**Assignment:** Copy every record below exactly, leaving out any pictures.

■ ■ ■

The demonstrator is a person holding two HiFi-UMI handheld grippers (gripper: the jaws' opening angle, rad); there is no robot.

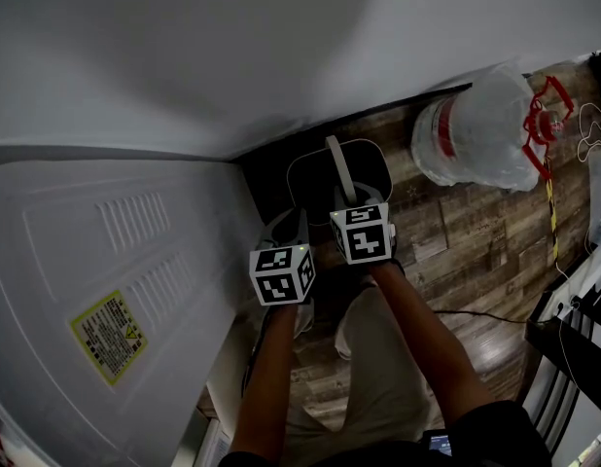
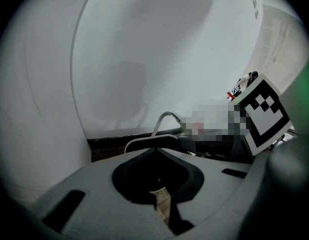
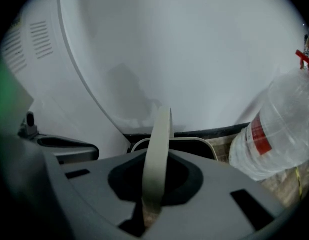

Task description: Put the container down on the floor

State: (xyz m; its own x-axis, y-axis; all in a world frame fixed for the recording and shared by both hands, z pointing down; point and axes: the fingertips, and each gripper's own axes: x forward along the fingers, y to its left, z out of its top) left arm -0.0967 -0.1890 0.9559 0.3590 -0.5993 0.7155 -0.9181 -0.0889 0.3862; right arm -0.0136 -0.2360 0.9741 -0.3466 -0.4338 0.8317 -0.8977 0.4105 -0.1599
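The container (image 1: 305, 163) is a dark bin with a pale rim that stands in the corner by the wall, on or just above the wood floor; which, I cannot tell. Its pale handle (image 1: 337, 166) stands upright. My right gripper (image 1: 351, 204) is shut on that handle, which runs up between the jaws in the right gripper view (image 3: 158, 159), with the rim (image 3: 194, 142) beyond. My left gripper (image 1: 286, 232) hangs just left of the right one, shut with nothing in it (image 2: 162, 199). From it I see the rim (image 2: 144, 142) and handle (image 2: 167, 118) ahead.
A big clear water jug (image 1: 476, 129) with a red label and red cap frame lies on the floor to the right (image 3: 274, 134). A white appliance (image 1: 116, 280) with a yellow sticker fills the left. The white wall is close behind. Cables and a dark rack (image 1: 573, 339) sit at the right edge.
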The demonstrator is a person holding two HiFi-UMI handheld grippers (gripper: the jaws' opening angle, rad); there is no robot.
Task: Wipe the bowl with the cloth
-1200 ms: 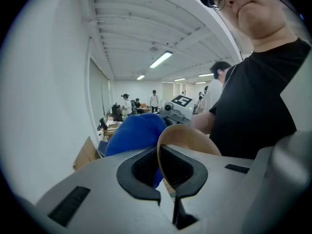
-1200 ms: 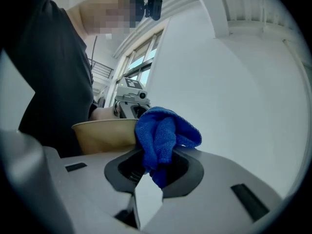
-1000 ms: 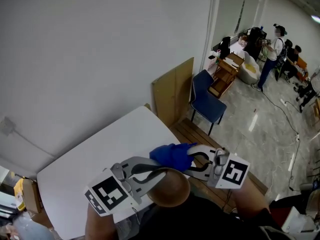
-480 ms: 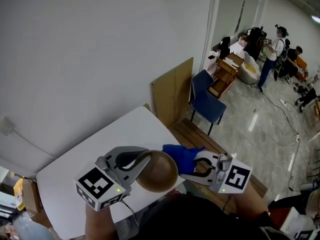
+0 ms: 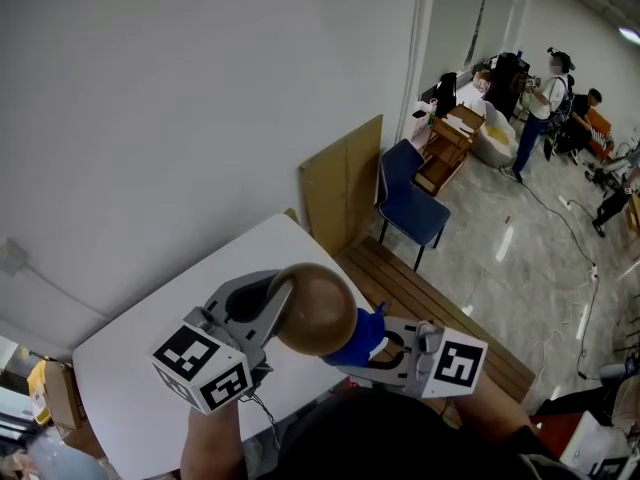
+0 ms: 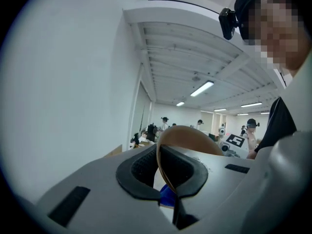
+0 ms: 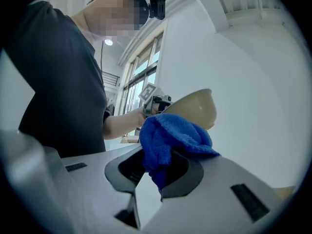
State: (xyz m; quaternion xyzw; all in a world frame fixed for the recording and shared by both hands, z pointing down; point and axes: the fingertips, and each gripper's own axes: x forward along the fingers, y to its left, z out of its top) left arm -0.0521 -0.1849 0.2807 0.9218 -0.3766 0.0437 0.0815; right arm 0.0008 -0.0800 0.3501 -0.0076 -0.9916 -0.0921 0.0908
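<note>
A tan bowl [image 5: 315, 310] hangs in the air above the white table [image 5: 150, 368], its rounded underside turned up toward the head camera. My left gripper [image 5: 283, 290] is shut on the bowl's rim [image 6: 163, 165], which runs thin between the black pads. My right gripper [image 5: 372, 345] is shut on a blue cloth [image 7: 170, 136], bunched over its jaws. In the head view the cloth [image 5: 358, 340] sits just under the bowl's right side, against it. From the right gripper view the bowl [image 7: 197, 108] shows right behind the cloth.
A plywood board [image 5: 345, 188] leans on the wall beyond the table. A blue chair [image 5: 408, 200] stands beside it, and a wooden bench [image 5: 440, 318] runs along the table's right. People stand at desks far back right [image 5: 550, 98].
The left gripper has swung the bowl up and rolled it, so its underside now faces upward. The right gripper with the cloth has slid left, from beside the bowl to under its edge.
</note>
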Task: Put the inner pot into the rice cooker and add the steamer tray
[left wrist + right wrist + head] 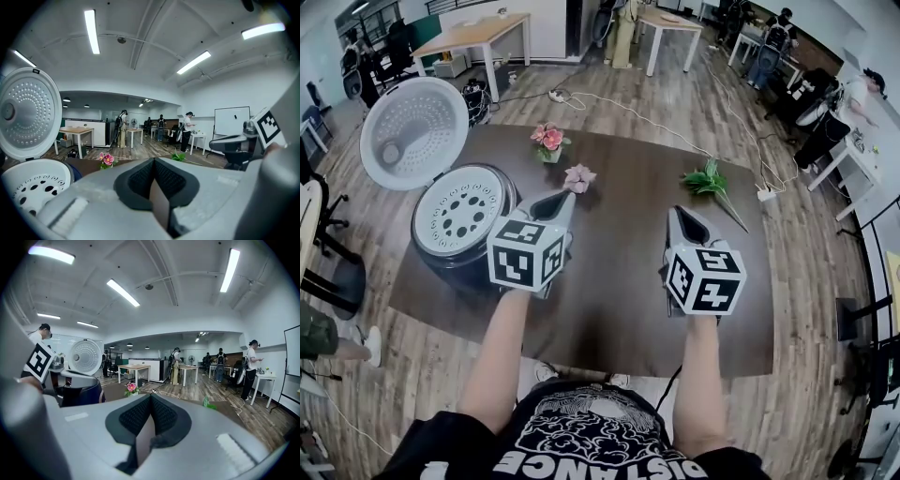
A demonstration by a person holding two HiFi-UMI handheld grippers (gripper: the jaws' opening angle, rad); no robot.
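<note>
I see the steamer tray (461, 211), white and full of holes, seated in the mouth of the rice cooker (441, 261), which stands at the left edge of the dark tabletop (619, 291). The cooker's lid (414, 131) stands open behind it, its dimpled inner face turned toward me. My left claw (565, 197) hangs over the tabletop just right of the cooker, apart from it, pads pressed together on nothing. My right claw (680, 214) hovers well to the right, also pressed together and empty. Beyond the left claw lie a pink flower (579, 176) and a small pink posy (548, 139); a green sprig (708, 180) lies beyond the right.
</note>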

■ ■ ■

**Reply to the exercise:**
The demonstrator is a person holding two HiFi-UMI handheld grippers (gripper: the jaws' opening angle, rad); there is no robot.


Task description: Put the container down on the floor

State: (xyz m; its own x-axis, y-axis; all in a world frame fixed for the recording and shared by both hands, z pointing down; point and axes: the fingertips, and each gripper's own axes: x forward along the fingers, y to its left, z out of its top) left arm -0.0967 -0.1890 0.9559 0.3590 -0.5993 0.7155 -0.9181 -0.0889 0.3862; right arm -0.0136 -0.2360 0.9741 -0.3466 -0.4338 0.8317 -0.8977 0.4105 -0.1599
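The container (image 1: 305, 163) is a dark bin with a pale rim that stands in the corner by the wall, on or just above the wood floor; which, I cannot tell. Its pale handle (image 1: 337, 166) stands upright. My right gripper (image 1: 351, 204) is shut on that handle, which runs up between the jaws in the right gripper view (image 3: 158, 159), with the rim (image 3: 194, 142) beyond. My left gripper (image 1: 286, 232) hangs just left of the right one, shut with nothing in it (image 2: 162, 199). From it I see the rim (image 2: 144, 142) and handle (image 2: 167, 118) ahead.
A big clear water jug (image 1: 476, 129) with a red label and red cap frame lies on the floor to the right (image 3: 274, 134). A white appliance (image 1: 116, 280) with a yellow sticker fills the left. The white wall is close behind. Cables and a dark rack (image 1: 573, 339) sit at the right edge.
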The demonstrator is a person holding two HiFi-UMI handheld grippers (gripper: the jaws' opening angle, rad); there is no robot.
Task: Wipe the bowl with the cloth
-1200 ms: 
-1200 ms: 
-1000 ms: 
-480 ms: 
+0 ms: 
+0 ms: 
+0 ms: 
State: (xyz m; quaternion xyzw; all in a world frame fixed for the recording and shared by both hands, z pointing down; point and axes: the fingertips, and each gripper's own axes: x forward along the fingers, y to its left, z out of its top) left arm -0.0521 -0.1849 0.2807 0.9218 -0.3766 0.0437 0.0815; right arm 0.0008 -0.0800 0.3501 -0.0076 -0.9916 -0.0921 0.0908
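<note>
A tan bowl [image 5: 315, 310] hangs in the air above the white table [image 5: 150, 368], its rounded underside turned up toward the head camera. My left gripper [image 5: 283, 290] is shut on the bowl's rim [image 6: 163, 165], which runs thin between the black pads. My right gripper [image 5: 372, 345] is shut on a blue cloth [image 7: 170, 136], bunched over its jaws. In the head view the cloth [image 5: 358, 340] sits just under the bowl's right side, against it. From the right gripper view the bowl [image 7: 197, 108] shows right behind the cloth.
A plywood board [image 5: 345, 188] leans on the wall beyond the table. A blue chair [image 5: 408, 200] stands beside it, and a wooden bench [image 5: 440, 318] runs along the table's right. People stand at desks far back right [image 5: 550, 98].
The left gripper has swung the bowl up and rolled it, so its underside now faces upward. The right gripper with the cloth has slid left, from beside the bowl to under its edge.
</note>
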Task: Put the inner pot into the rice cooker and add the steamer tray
[left wrist + right wrist + head] 
A demonstration by a person holding two HiFi-UMI handheld grippers (gripper: the jaws' opening angle, rad); no robot.
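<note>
I see the steamer tray (461, 211), white and full of holes, seated in the mouth of the rice cooker (441, 261), which stands at the left edge of the dark tabletop (619, 291). The cooker's lid (414, 131) stands open behind it, its dimpled inner face turned toward me. My left claw (565, 197) hangs over the tabletop just right of the cooker, apart from it, pads pressed together on nothing. My right claw (680, 214) hovers well to the right, also pressed together and empty. Beyond the left claw lie a pink flower (579, 176) and a small pink posy (548, 139); a green sprig (708, 180) lies beyond the right.
</note>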

That covers the exercise completely.